**Source material:**
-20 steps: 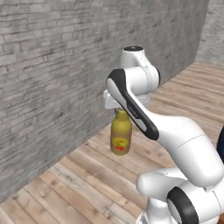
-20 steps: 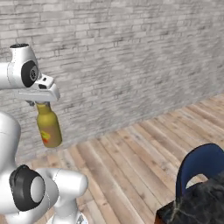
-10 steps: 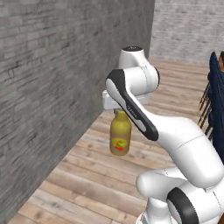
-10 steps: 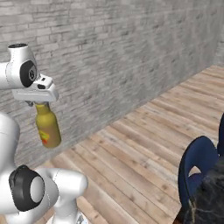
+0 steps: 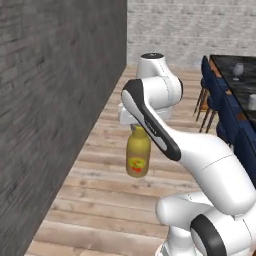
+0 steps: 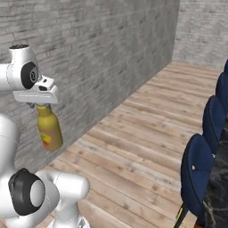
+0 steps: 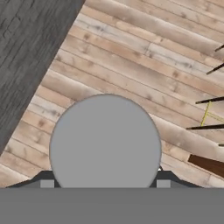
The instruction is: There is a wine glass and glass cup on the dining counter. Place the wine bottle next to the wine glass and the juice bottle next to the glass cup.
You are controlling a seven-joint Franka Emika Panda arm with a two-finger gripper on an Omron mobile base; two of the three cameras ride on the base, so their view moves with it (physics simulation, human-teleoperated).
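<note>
The juice bottle (image 5: 138,157), stout and yellow with a red-and-yellow label, hangs upright in the air over the wooden floor. My gripper (image 5: 136,126) is shut on its neck from above. From the right, the juice bottle (image 6: 49,129) hangs under the gripper (image 6: 40,106). In the hand view its round grey cap (image 7: 105,142) sits between the fingertips of the gripper (image 7: 105,180). At far right, the dining counter (image 5: 245,90) carries the wine glass (image 5: 239,70) and, nearer, the glass cup (image 5: 252,101). The wine bottle is out of view.
A grey brick wall (image 5: 55,100) stands close on the left, another closes the far end. Blue stools (image 5: 210,85) line the counter's near side, and blue stools (image 6: 200,169) stand at the right edge beside the black marble top (image 6: 219,187). Wooden floor (image 6: 133,133) lies between.
The whole picture has swung: the base turned, so the brick wall slid left and the stools and counter came into view. The bottle stays held in the gripper.
</note>
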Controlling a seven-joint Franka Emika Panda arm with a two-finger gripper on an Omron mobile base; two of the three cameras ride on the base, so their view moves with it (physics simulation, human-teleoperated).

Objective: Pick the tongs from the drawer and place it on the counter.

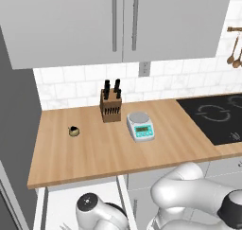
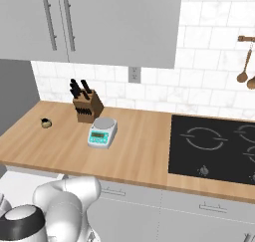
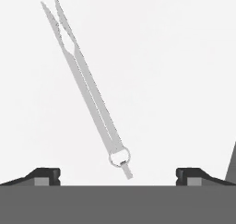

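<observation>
While the white arm bends low at the bottom of the left base view, the big wooden bench [image 1: 99, 148] fills the middle of that frame. Grey cupboards [image 1: 118, 21] hang across the top, with white wall tiles under them. A black cooktop [image 1: 215, 118] sits at the right side of the bench.

Below the bench's front edge, at the lower left of the left base view, the white drawer [image 1: 59, 205] stands pulled out. The arm reaches down into it.

On the bench, near the back, a brown knife block [image 1: 111, 108] stands upright with black handles sticking out. Just to its right and a bit nearer sits a small kitchen scale [image 1: 141, 126] with a green front. Well to the left of the block is a tiny dark and yellow thing [image 1: 73, 131], too small to tell what it is.

Looking at the hand view, the tongs [image 3: 87, 87] lie flat on the drawer's white floor. They slant from the upper left of the frame down to the lower middle, with a small ring at the low end.

The claw [image 3: 117, 177] is spread wide, its two dark tips at the bottom left and bottom right. The ring end lies between the tips. The claw holds nothing.
</observation>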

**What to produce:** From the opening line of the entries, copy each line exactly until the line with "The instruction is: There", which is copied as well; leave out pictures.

**Answer to this problem:**
-20 steps: 
-20 steps: 
-10 steps: 
-10 steps: 
+0 steps: 
+0 steps: 
+0 steps: 
The instruction is: There is a wine glass and glass cup on the dining counter. Place the wine bottle next to the wine glass and the juice bottle next to the glass cup.

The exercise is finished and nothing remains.